Exercise goal: Output the material exactly, with every line intact.

___ Provided material ___

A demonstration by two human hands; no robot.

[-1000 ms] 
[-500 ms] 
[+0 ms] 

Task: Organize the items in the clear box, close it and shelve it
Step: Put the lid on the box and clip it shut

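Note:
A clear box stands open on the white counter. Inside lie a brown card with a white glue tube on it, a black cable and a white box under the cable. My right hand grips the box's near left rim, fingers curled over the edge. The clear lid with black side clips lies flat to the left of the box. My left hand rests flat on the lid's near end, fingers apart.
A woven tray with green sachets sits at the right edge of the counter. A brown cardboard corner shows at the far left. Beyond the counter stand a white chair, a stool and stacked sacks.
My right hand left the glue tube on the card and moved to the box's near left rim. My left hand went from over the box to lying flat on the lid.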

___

Reply to the exercise:
A demonstration by two human hands; no robot.

[-1000 ms] 
[-500 ms] 
[+0 ms] 

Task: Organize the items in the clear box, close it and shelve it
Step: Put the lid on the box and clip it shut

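Note:
A clear box stands open on the white counter. Inside lie a brown card with a white glue tube on it, a black cable and a white box under the cable. My right hand grips the box's near left rim, fingers curled over the edge. The clear lid with black side clips lies flat to the left of the box. My left hand rests flat on the lid's near end, fingers apart.
A woven tray with green sachets sits at the right edge of the counter. A brown cardboard corner shows at the far left. Beyond the counter stand a white chair, a stool and stacked sacks.
My right hand left the glue tube on the card and moved to the box's near left rim. My left hand went from over the box to lying flat on the lid.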

The exercise concludes with that.